Every line from the top of the material through the line holding "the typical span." should be copied exactly, and only those lines.

Information below:

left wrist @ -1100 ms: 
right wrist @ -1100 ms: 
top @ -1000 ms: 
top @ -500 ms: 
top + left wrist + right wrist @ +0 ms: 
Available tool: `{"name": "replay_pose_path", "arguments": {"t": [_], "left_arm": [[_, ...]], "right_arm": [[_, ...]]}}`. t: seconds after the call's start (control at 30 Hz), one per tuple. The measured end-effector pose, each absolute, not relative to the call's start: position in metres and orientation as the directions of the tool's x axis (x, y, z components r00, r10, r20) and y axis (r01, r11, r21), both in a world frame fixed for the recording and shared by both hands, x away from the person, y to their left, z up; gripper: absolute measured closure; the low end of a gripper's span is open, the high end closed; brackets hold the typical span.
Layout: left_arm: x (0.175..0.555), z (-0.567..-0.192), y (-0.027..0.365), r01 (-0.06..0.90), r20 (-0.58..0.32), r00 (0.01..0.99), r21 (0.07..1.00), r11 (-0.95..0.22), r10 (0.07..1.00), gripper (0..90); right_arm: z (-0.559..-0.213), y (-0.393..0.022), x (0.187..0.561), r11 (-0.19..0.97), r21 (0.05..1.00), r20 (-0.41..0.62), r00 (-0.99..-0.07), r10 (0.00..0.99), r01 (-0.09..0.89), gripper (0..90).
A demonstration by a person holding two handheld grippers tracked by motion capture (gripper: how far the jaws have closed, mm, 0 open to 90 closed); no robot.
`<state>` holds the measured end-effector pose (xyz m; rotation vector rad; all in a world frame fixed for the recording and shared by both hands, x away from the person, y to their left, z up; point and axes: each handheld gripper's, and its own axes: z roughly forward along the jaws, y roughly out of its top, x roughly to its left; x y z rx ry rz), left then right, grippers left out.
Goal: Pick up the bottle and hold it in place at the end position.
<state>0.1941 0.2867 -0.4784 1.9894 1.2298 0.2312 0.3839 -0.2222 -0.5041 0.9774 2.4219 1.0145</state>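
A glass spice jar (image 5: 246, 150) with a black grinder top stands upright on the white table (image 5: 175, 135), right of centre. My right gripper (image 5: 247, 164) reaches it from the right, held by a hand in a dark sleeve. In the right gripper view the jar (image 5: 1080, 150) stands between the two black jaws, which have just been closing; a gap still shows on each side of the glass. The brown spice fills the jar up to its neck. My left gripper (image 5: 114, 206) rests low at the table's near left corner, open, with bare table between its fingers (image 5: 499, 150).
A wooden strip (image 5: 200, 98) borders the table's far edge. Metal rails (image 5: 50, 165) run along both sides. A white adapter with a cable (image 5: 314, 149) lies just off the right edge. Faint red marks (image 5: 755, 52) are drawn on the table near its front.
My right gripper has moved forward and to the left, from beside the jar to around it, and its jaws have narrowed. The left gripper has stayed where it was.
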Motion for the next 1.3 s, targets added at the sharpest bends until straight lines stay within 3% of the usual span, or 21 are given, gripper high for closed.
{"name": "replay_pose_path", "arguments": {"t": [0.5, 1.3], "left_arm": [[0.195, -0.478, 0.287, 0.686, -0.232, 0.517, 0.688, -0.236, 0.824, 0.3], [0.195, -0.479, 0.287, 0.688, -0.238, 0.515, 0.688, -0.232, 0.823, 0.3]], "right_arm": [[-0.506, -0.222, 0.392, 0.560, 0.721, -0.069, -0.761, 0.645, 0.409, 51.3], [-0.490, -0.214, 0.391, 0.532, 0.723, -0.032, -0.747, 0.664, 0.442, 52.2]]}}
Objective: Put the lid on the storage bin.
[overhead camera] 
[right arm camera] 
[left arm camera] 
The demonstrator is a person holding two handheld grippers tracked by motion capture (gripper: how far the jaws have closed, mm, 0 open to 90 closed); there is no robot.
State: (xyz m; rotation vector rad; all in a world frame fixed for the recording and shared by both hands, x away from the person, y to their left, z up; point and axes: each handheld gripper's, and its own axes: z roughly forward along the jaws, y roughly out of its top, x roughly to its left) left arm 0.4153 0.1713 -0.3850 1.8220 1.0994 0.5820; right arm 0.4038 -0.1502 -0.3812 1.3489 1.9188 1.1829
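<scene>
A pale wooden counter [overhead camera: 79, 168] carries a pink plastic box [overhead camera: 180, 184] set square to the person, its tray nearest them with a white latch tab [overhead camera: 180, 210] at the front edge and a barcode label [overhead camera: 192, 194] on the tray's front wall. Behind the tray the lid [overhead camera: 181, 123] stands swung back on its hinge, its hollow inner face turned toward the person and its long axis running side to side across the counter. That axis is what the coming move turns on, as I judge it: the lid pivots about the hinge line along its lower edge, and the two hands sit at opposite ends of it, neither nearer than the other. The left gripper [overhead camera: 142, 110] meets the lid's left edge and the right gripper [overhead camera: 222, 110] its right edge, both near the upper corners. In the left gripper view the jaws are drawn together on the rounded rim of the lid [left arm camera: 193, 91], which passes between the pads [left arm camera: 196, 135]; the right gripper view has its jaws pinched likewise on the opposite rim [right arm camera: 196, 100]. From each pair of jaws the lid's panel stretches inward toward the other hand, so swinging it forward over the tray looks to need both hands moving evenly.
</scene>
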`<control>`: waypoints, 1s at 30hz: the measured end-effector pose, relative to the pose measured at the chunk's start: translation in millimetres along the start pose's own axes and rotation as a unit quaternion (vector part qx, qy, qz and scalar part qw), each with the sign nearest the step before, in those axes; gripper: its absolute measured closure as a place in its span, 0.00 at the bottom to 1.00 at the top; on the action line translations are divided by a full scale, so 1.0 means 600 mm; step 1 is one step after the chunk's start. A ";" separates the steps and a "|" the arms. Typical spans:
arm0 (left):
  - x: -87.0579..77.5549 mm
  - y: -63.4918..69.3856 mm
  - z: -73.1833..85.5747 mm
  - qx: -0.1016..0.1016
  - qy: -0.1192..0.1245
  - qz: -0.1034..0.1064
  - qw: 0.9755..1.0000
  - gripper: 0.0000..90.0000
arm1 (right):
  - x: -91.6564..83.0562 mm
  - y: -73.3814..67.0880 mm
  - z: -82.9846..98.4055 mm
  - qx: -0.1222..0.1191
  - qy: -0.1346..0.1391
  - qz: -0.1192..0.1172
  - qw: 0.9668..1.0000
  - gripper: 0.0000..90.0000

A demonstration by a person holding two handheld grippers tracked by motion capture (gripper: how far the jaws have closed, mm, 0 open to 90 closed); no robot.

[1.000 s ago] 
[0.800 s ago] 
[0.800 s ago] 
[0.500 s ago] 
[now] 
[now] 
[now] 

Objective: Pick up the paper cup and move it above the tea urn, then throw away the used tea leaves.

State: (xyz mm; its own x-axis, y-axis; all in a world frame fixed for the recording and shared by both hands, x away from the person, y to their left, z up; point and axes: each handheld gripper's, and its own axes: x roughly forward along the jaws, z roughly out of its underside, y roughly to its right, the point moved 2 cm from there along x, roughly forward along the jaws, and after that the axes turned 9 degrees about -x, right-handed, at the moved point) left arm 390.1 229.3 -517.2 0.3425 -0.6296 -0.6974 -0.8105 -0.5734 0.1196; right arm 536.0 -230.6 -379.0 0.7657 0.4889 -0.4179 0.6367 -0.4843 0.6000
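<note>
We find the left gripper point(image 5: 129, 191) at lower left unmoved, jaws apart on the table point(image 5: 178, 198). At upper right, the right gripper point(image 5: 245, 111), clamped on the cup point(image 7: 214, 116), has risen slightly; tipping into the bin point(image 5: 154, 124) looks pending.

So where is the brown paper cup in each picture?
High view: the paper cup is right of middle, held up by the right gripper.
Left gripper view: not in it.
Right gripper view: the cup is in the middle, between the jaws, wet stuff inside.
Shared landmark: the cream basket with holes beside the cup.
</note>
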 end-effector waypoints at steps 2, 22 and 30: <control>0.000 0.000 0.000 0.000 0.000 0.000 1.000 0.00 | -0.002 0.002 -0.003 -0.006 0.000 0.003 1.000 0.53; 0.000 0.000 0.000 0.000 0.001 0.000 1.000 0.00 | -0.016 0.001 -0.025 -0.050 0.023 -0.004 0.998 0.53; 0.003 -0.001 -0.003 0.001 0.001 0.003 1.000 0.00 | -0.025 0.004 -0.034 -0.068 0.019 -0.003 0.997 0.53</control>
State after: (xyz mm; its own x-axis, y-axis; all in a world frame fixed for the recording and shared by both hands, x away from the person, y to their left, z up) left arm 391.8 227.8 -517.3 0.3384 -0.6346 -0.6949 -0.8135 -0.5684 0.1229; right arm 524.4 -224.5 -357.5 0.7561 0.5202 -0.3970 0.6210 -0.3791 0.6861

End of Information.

Output:
left wrist @ -1100 ms: 
right wrist @ -1100 ms: 
top @ -1000 ms: 
top @ -500 ms: 
top + left wrist + right wrist @ +0 ms: 
Available tool: `{"name": "replay_pose_path", "arguments": {"t": [_], "left_arm": [[_, ...]], "right_arm": [[_, ...]]}}`. t: seconds after the call's start (control at 30 Hz), one per tuple. The measured end-effector pose, each absolute, not relative to the call's start: position in metres and orientation as the directions of the tool's x axis (x, y, z components r00, r10, r20) and y axis (r01, r11, r21), both in a world frame fixed for the recording and shared by both hands, x away from the person, y to their left, z up; gripper: absolute measured closure; the low end of a gripper's span is open, the high end closed; brackets hold the typical span.

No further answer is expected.